A mental health day is a term used to describe a day off of work when you’re not sick, but need time off to rest and recuperate. The day-to-day in our lives can be demanding and stressful, and a mental health day can help get you back on track when you find yourself feeling meh on a daily basis.
The idea of adults using mental health days to refresh when it all becomes too much is common. But the idea of a kid taking a mental health day may seem silly to most. Kids are just mini versions of adults- and the same way there are days when an adult needs a personal day off of work, there are days when they may need a personal day off of school.
Furthermore, kids are under more pressure now than ever to achieve. From the time they’re born, many parents have already mapped out their children’s lives. Living up to those expectations can take their toll on children's developing minds and emotions. Deciding to let your child take a mental health day can be tricky though because it means you have to discern when they really need it versus when they just don’t feel like going to school.

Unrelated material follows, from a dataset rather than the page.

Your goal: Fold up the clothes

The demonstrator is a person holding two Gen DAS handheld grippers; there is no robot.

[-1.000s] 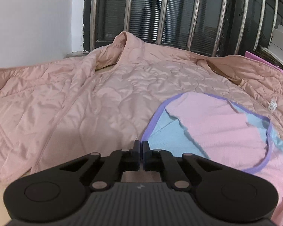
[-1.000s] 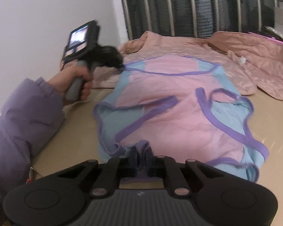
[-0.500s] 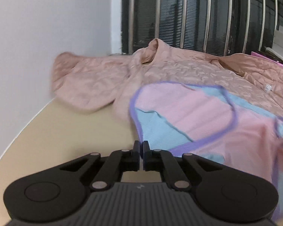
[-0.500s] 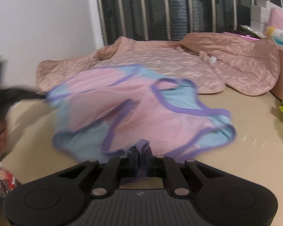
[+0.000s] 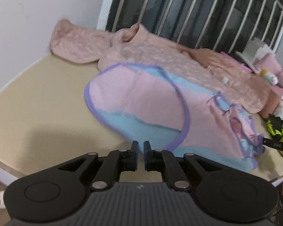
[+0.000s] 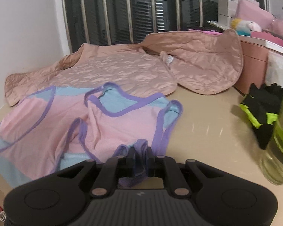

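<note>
1. The counter [image 6: 207, 124] is a smooth beige top that carries everything; its left edge runs along a white wall and its far edge along a barred window.
2. A quilted pink jacket [image 6: 122, 71] lies spread along the far edge, well back from the work.
3. The vest [image 6: 52, 120], pink with blue panels and purple binding, lies near the middle of the counter, its far end overlapping the jacket's hem. It looks thin, light and limp, so it should drape and slide easily on the smooth top. The purple binding is the firmest part, and likely the best place to take hold.
4. A green bottle [image 6: 279, 145] and a black-and-yellow glove [image 6: 260, 109] sit at the right edge, apart from the vest.
5. The right claw [image 6: 140, 155] is closed on the vest, with bunched purple binding pinched between its fingers at the near end.
6. The left claw [image 5: 141, 149] sits at the vest's blue near edge with a narrow gap between its fingers; I cannot tell whether any cloth is caught there.
</note>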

Your child may need a mental health day if they’re overwhelmed. It's hard to relate to the fact that a kid’s schedule can be overwhelming. But relative to their ages and stages in life, their stress can impact them just as much as adult stress affects adults. You know your kid best; and if they seem overwhelmed, constantly nervous or anxious, a day off to reflect and reorganize their lives may serve them good. As a parent, it may be a good idea to evaluate your child’s schedule and how much it may attribute to their burnout. If it seems every minute of your child’s life is planned and filled with activities, you may want to encourage and help them to build in some downtime to allow them to recharge on a regular basis.
Children go through many developmental phases- and those developments can take a lot out of them both mentally and physically. If you suspect that your child is going through one, it may be beneficial to them to take a day off to work through it. These changes can be exciting, but also scary for your child as they gain the ability to process information in a more mature way. Pair research with your intuition, and if you feel that your child may be growing developmentally, a day off may suit them well to help them better process the changes that they’re experiencing.
Assuming that your child is doing well in school and a day off won’t affect them negatively- if your child tells you they need a day off, it may be a good idea to listen to them. You have to be able to tell if your child's trying to get one over on you or not. But if your child tells you they need a day off- and they don’t pull this card too often- you should give your child the benefit of the doubt and trust them. This act of trust will go a long way in creating a long-last open line of communication with your child and will make them more likely to open up to you about other issues.
There are certain times where your child may want a personal day to avoid something like a test or a person. As much as we want to play the hero and prevent our children from experiencing pain, letting them take a day off to avoid something may not be teaching them the right lesson in the long run. If your child wants to miss school because they have a test or a presentation they haven’t prepared for, letting them miss school doesn’t hold them accountable. When it comes to avoiding a particular person or situation, conflict is a part of life- and teaching your child to cope with conflict with others is healthy. Letting them avoid conflict by staying home is teaching them to avoid conflict. If you give them the message that it's okay to do it now, they may start to use this as their coping method going forward. It may be hard as a parent to do this because you don’t want your kids to fail. But bailing them out now could create a vicious cycle of you bailing them out in the future as well.
Experts believe that teaching our children to take days off to rest and recharge teaches them to prioritize their mental health. Too often we see adults that overburden themselves and either has to reach a breaking point or a point when they’ve completely checked out before they decide to take a mental health day. Letting kids know that it's okay to occasionally do it- and helping them figure out when and why they should take a personal day- may help to make them more effective, productive and happy as adults.